> _WORK TO COMPLETE_
Leave the pictures out. Return all other data exactly.

----------

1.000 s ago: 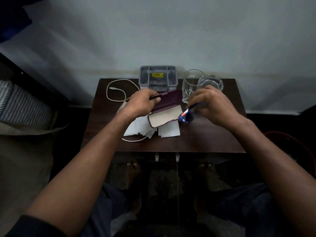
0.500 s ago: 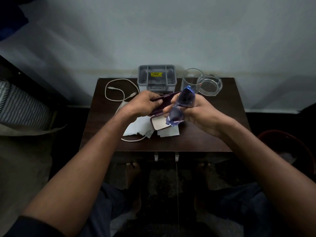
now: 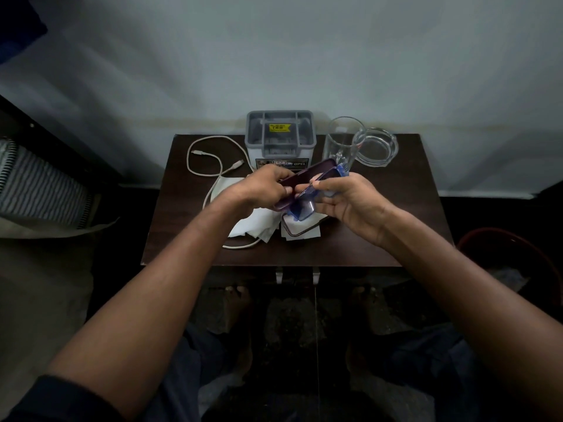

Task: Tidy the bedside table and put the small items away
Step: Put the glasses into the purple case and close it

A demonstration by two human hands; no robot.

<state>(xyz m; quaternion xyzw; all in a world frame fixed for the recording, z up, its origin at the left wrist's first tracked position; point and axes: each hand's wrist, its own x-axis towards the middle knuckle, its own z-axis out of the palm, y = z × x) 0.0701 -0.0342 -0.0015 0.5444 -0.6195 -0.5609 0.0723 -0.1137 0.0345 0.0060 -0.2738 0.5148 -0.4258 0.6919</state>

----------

> _RESULT_
1.000 s ago: 
0.500 s ago: 
now: 

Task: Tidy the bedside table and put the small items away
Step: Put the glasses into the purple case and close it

A demonstration by two human hands; no robot.

<state>(xyz m; quaternion xyzw; all in a world frame fixed for the recording, z up, its origin at the left wrist's first tracked position; point and axes: each hand's wrist, its own x-axis towards the middle knuckle, its own z-axis out of the palm, y = z × x) 0.0701 -0.0342 -0.0015 0.5444 -0.6195 -0.5609 0.0723 -0.1137 0.0345 0.0060 -0.2738 0.5148 -0.4258 0.6919</state>

This response is complete, and nothing else is pending.